Economia
Aumento do preço do diesel é atribuído à guerra no Oriente Médio, diz Petrobras
A presidente da Petrobras atribui aumento do diesel à guerra no Oriente Médio e pede sensibilidade dos postos para evitar aumentos abusivos.

A presidente da Petrobras, Magda Chambriard, informou que o recente aumento no preço do diesel, anunciado nesta sexta-feira (13), está relacionado à guerra no Oriente Médio. Em uma coletiva de imprensa, a executiva destacou que a empresa está monitorando diariamente os preços em meio a esse cenário instável, mas não há previsão de reajuste para a gasolina, conforme informações da agenciabrasil.ebc.com.br.
Chambriard ressaltou que, apesar das incertezas internacionais, a Petrobras tem garantido a entrega de combustíveis, superando o volume acordado com as distribuidoras. A companhia enfatizou que não há falta de combustíveis e que não existem justificativas para aumentos abusivos aos consumidores finais. “Nossa preocupação continua a mesma, não passar para a sociedade um nervosismo desnecessário”, afirmou.
A presidente explicou que, embora o diesel apresentasse uma tendência de queda nos preços anteriormente, a guerra foi determinante para o recente aumento. “Eu estava, 20 dias atrás, com tendência de queda de preço”, declarou. Além disso, ela mencionou que o aumento poderia ter sido ainda maior se não fossem as medidas do governo federal, que isentou as alíquotas do PIS e do Cofins sobre a importação e comercialização do diesel.
Segundo estimativas do Ministério da Fazenda, a suspensão desses impostos representa um alívio de R$ 0,32 por litro no preço do diesel. O governo também implementou uma medida provisória com subvenção para produtores e importadores, o que reduziu o aumento real de R$ 0,70 para apenas R$ 0,06. “O governo agiu tempestivamente, transformando um acréscimo de R$ 0,70 em um acréscimo irrisório, praticamente nenhum, de R$ 0,06”, destacou Chambriard.

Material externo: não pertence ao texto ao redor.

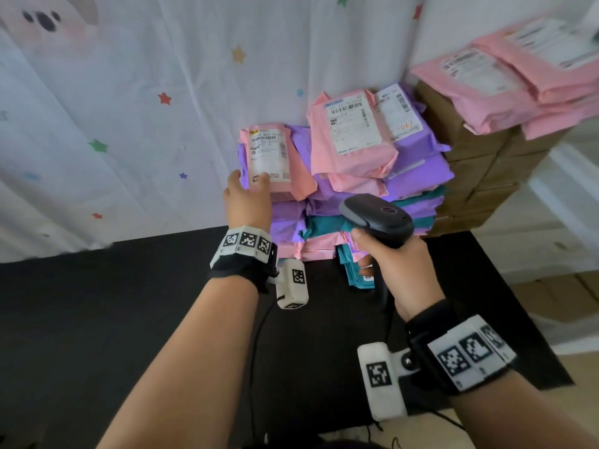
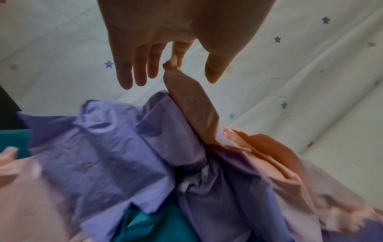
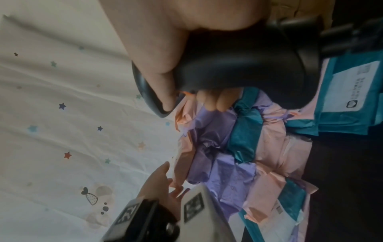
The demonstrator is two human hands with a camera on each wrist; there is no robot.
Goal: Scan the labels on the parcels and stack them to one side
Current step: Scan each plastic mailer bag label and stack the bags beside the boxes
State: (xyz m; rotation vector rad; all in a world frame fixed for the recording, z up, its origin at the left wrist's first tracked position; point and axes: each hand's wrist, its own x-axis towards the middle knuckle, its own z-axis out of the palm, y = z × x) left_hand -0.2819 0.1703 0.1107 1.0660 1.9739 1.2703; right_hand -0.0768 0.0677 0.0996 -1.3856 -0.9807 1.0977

Para o consumidor final, o impacto dos R$ 0,06 deve ser ainda menor devido à mistura do diesel com biodiesel, mas o preço final depende das decisões dos postos de gasolina. Embora não tenha havido reajuste na gasolina, relatos indicam que alguns postos estão aumentando o preço do combustível. Chambriard afirmou que não há justificativa para isso, pois as entregas estão regulares.
A presidente pediu que os postos não pratiquem aumentos abusivos que possam prejudicar os consumidores. “Esperamos que, nesse momento difícil, haja sensibilidade suficiente para não buscar aumento de margem de forma especulativa”, disse, alertando que a volatilidade no mercado pode levar a abusos.
Chambriard também fez um apelo aos governos estaduais para que reduzam os impostos sobre combustíveis, assim como o governo federal fez. “Cabe também a redução do ICMS. Eu espero que os estados deem sua contribuição para esse enfrentamento”, concluiu, enfatizando a importância da colaboração de todos para aliviar os impactos da guerra na economia brasileira.